The Waistband of the Blog is Expanding

That's right, readers. The blog is getting a little bigger. Time to loosen the belt a little bit. I've been meaning to put up some book reviews on my blog, and now I'm finally getting around to doing just that. I'm putting them in their own little section, entitled "George's Backlogged Book Reviews", because, well, I have a huge backlog of books I need to read, and I have a huge backlog of reviews I should get to. Prior to this, I was putting up book reviews on Goodreads, and you can see any of my old book reviews and ratings if you go here: So I'll see you all over there periodically to discuss some of the books I'm currently reading.

Friday, September 20, 2013

"Boring" Character Background (Insert Sarcasm Here)

Recently I read some reviews of a book I'm reading. One of them described the book as Stephen King's The Stand but without all the boring character back stories. I've seen this complaint about The Stand before - about how the book would be so much better if S.K. had just cut out all this unnecessary background on the characters.

The Stand happens to be my favorite book, and one of the major reasons why I love it so much is BECAUSE of the character back stories.

Now, I could go into a whole argument describing my point by telling everyone that the hero's/heroine's journey is partly an internal journey of the main character(s), and without that internal journey, there really IS no hero's/heroine's journey, blah blah blah. Instead, I'm going to take another approach to convince people the importance of character and their stories.

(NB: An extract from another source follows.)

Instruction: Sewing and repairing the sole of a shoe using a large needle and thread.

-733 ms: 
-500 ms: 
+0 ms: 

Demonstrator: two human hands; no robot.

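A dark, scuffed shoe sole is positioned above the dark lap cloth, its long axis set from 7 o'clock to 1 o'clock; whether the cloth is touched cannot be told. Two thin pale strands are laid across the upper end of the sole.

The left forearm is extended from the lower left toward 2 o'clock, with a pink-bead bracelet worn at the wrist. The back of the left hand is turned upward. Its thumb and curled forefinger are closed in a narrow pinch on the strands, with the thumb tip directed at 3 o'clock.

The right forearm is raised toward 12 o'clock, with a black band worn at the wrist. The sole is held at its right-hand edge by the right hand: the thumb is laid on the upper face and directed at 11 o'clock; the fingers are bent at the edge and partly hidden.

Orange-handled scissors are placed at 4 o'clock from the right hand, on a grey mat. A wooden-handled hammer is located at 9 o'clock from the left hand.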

Suppose you suddenly got the opportunity to go on an awesome overseas trip to Europe. (Suppose also you live in the USA, so said overseas trip would make sense to you.) What is the first thing you would do? Before you even pack? That's right, if you're like me (or most people), you'd ask your significant other if he/she wants to come with you. Or you'd call up kids, parents, family members, friends, people you know, people who would appreciate such a trip. People you can relate to. People who relate to you. People without whom the experience wouldn't quite be the same. You know once you go with these people you'll have the time of your life, because you can share the experience, bounce the things you see and experience off them, making it so much better.

Now imagine the same trip, but you go alone. Or maybe you go with a group of total strangers as part of a tour. What's the difference? Companionship. Camaraderie. Relationship. Someone to bounce your experiences off of. Someone who appreciates them just the way you do.

Think of a story like a trip. The story may take you places you've always wanted to go. Places you've never seen before. Exciting places. Who would you rather go with on that journey? A character you really don't know? Or someone who you've come to know as someone like you? Someone who would appreciate the journey with you. Someone you can experience things with.

What are your thoughts on this? Do you agree? Disagree? What are those stories where you've enjoyed going on the journey? What characters were those stories populated with?